La boxe, la televisione e Gilles Deleuze
L’incontro del secolo, così fu definito il match tra Cassius Clay (Muhammad Ali) e George Foreman, valido per il titolo mondiale dei pesi massimi, e disputatosi a Kinshasa, nello Zaire, il 30 ottobre del 1974. Di sicuro fu un grande spettacolo, feroce e umano, come solo la boxe sa essere, ultimo sport arcaico a resistere a tutti i cambiamenti epocali. Ma per gli spettatori presenti allo stadio lo spettacolo, il gesto sportivo e la violenza dei colpi furono uguali a quelli visti in Tv?
Sicuramente no. La distanza fra ring e platea impedisce di beneficiare appieno dell’evento, vissuto dal vivo solo in alcune delle sue componenti sopra indicate, il gesto sportivo e la violenza dei colpi. Lo spettacolo, intenso come possibilità del nostro sguardo di posarsi per intero sull’avvenimento, è stato aggiunto solo da un mezzo tecnologico, la televisione. E come? Sicuramente, non attraverso un asettico uso di telecamere puntate sul ring a riprendere fenomenicamente l’avvenimento. Ma, in modo geniale, con una maestria registica televisiva che non ha niente da invidiare alla grande arte cinematografica, ma che di essa, anzi, è propriamente figlia.
L’inizio del collegamento Tv, in campo lungo, trasmette allo spettatore l’ansia dell’imminente combattimento, con i corpi che si scaldano come motori, ancora integri e già pronti a consumarsi nell’evento. Suonato il gong di apertura, appare subito chiaro il ruolo da protagonista della telecamera, che fa il match molto più dei due boxeur, i quali saranno su quel ring solo grazie alla sua presenza. Molto più che sui colpi che si scambiano Alì e Foreman, il cineocchio punta subito sugli sguardi dei due protagonisti, che vengono sempre più scrutati e inseguiti fino alla fine dell’incontro.
L’alternarsi di piani medi e primi piani, figure intere seguite da campi e controcampi, regala allo spettatore la conseguenza dei pugni che i protagonisti si infliggono, ogni sguardo ripreso in contemporanea al colpo sferrato anticipa drammaticamente l’esito del gesto successivo.

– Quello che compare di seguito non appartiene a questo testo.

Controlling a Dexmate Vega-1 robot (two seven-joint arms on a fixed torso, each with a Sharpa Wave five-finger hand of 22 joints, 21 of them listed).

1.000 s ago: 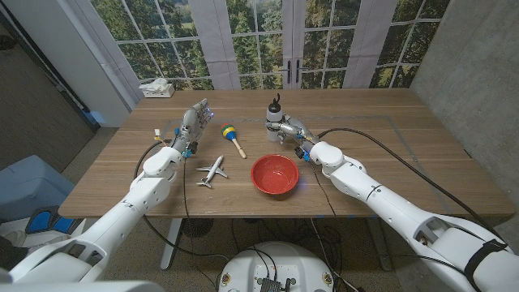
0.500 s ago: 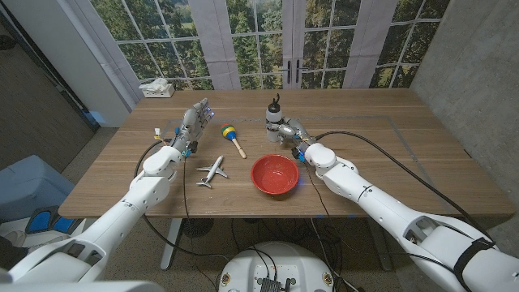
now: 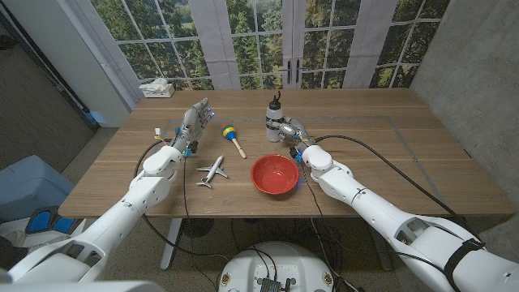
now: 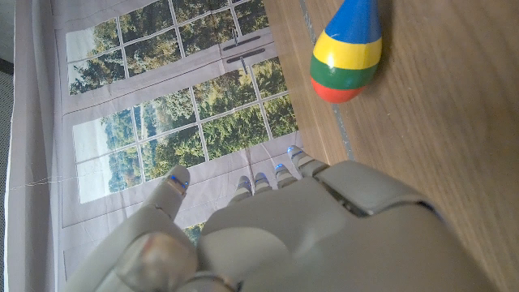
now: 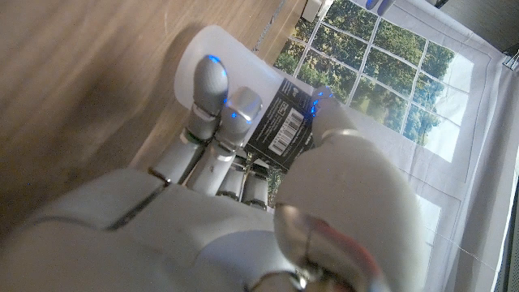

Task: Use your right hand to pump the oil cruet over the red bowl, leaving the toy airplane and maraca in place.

Chi guarda partecipa intensamente al match, soffre come chi prende i pugni perchè è lì a “vedere” la sofferenza sui volti dei due sfidanti. E non è solo la violenza dei colpi ricevuti dai pugili a turbarci ma anche, e soprattutto, l’alterazione dei loro visi, la volontà di non darla vinta all’avversario, il non mostrarsi scossi alla platea.Tutto ciò umanizza i contendenti facendoceli sentire pari a noi, che li consideriamo prima della sfida come idoli irraggiungibili.
E’ questa progressiva e inesorabile traslazione-trasfigurazione di noi in loro che ci fa percepire sempre più forte l’impatto dell’immagine sui nostri occhi, con l’impossibilità conseguente di non poterli distogliere dall’avvenimento, come catturati da una condizione cui non possiamo più sottrarci. Smettiamo di parteggiare, se mai l’avessimo fatto prima, perchè noi, gli spettatori, siamo ormai entrambi i combattenti, immersi non più nel match da ammirare ma nella sofferenza, che diventa tremendo spettacolo vissuto, a richiamare quell’immagine “icona” di cui tanto ha scritto, per nostra fortuna, Gilles Deleuze nel suo imprescindibile saggio “L’immagine-movimento”.